On Tue, 15 Mar 2016, Hannes Reinecke wrote:

> On 03/15/2016 04:27 AM, Finn Thain wrote:
> > 
> > On Mon, 14 Mar 2016, Hannes Reinecke wrote:
> > 
> >> On 03/14/2016 05:27 AM, Finn Thain wrote:
> >>> This setting does not need to be conditional on Atari ST or TT.
> >>>
> >>> Without TCQ support, cmd_per_lun == 2 is probably reasonable...
> >>>
> >>> Signed-off-by: Finn Thain <fth...@telegraphics.com.au>
> >>>
> >>> ---
> >>>  drivers/scsi/atari_scsi.c |    3 +--
> >>>  1 file changed, 1 insertion(+), 2 deletions(-)
> >>>
> >>> Index: linux/drivers/scsi/atari_scsi.c
> >>> ===================================================================
> >>> --- linux.orig/drivers/scsi/atari_scsi.c  2016-03-14 15:26:45.000000000 
> >>> +1100
> >>> +++ linux/drivers/scsi/atari_scsi.c       2016-03-14 15:26:55.000000000 
> >>> +1100
> >>> @@ -750,6 +750,7 @@ static struct scsi_host_template atari_s
> >>>   .eh_abort_handler       = atari_scsi_abort,
> >>>   .eh_bus_reset_handler   = atari_scsi_bus_reset,
> >>>   .this_id                = 7,
> >>> + .cmd_per_lun            = 2,
> >>>   .use_clustering         = DISABLE_CLUSTERING,
> >>>   .cmd_size               = NCR5380_CMD_SIZE,
> >>>  };
> >> _2_ ? Are you being overly cheeky here?
> >> I sincerely doubt the driver is capable of submitting two 
> >> simultaneous commands ...
> > 
> > Right. The LLD has LU busy flags to prevent a LU from being issued 
> > more than one command.
> > 
> >> Care to explain?
> > 
> > It seemed harmless and it is consistent with the all of the other 5380 
> > drivers.
> > 
> > I don't know why it was done that way. Perhaps it was done to create a 
> > pipeline. That is, to keep a small number of commands in the LLD issue 
> > queue so that the NCR5380_main() work item does not have to terminate 
> > and then get requeued needlessly.
> > 
> Like I suspected.
> While I'm aware of the reasoning, I sincerely doubt whether it makes any 
> difference in real life.
> After all, a 'BUSY' return value still relies on someone kicking the 
> queue so that the next command can be submitted.

Well, it is not queuecommand returning SCSI_MLQUEUE_HOST_BUSY. I assume it 
is scsi_request_fn() bailing out when !scsi_dev_queue_ready().

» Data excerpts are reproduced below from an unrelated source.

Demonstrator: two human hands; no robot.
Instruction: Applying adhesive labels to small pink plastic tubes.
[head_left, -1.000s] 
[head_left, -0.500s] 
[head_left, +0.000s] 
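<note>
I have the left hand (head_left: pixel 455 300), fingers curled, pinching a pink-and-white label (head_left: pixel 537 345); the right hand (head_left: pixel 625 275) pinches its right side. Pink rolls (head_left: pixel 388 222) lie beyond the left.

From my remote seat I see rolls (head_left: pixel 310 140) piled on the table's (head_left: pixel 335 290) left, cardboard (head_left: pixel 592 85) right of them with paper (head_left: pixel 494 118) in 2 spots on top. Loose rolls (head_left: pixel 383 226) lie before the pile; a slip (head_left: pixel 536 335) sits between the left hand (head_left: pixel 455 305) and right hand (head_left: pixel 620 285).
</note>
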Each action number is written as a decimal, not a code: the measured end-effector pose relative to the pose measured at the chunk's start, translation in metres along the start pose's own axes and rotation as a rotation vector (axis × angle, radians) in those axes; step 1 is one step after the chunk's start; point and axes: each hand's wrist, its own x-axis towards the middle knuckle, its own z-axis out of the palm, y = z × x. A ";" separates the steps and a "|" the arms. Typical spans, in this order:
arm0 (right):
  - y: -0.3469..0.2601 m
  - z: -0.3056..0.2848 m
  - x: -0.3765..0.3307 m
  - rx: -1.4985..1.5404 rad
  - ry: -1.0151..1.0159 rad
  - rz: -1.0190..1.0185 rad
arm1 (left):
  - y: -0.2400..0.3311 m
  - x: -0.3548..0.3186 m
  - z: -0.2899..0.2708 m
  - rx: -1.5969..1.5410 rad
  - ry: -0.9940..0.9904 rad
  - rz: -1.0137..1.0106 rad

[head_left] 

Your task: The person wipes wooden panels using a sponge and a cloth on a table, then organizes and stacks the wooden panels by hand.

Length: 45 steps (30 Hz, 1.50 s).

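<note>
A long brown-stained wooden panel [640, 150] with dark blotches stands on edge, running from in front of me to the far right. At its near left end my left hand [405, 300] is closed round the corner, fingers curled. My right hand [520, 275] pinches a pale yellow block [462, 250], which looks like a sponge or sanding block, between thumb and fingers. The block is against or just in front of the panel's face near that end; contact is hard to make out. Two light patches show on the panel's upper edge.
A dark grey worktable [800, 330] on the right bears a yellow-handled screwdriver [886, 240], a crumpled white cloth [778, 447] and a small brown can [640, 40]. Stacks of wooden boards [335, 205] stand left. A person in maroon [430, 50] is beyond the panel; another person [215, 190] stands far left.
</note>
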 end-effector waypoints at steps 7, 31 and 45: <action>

> So it's not much different from using a queuedepth of '1' and use the 
> 'official' way.
> 
> Have you done any benchmarking here?

I have now.

> Would be very interesting to check if it makes a difference in real
> life ...

It seems that the work item startup and shutdown overhead does make a 
difference on machines where cycles are scarce.

Using mac_scsi on a 25 MHz 68030 I made some test runs of
# dd if=/dev/sda of=/dev/null count=4096
and the difference is measurable (effect size is 9+ standard deviations).

cmd_per_lun = 2 is about 3.0% faster than cmd_per_lun = 1.
cmd_per_lun = 4 is about 3.7% faster than cmd_per_lun = 1.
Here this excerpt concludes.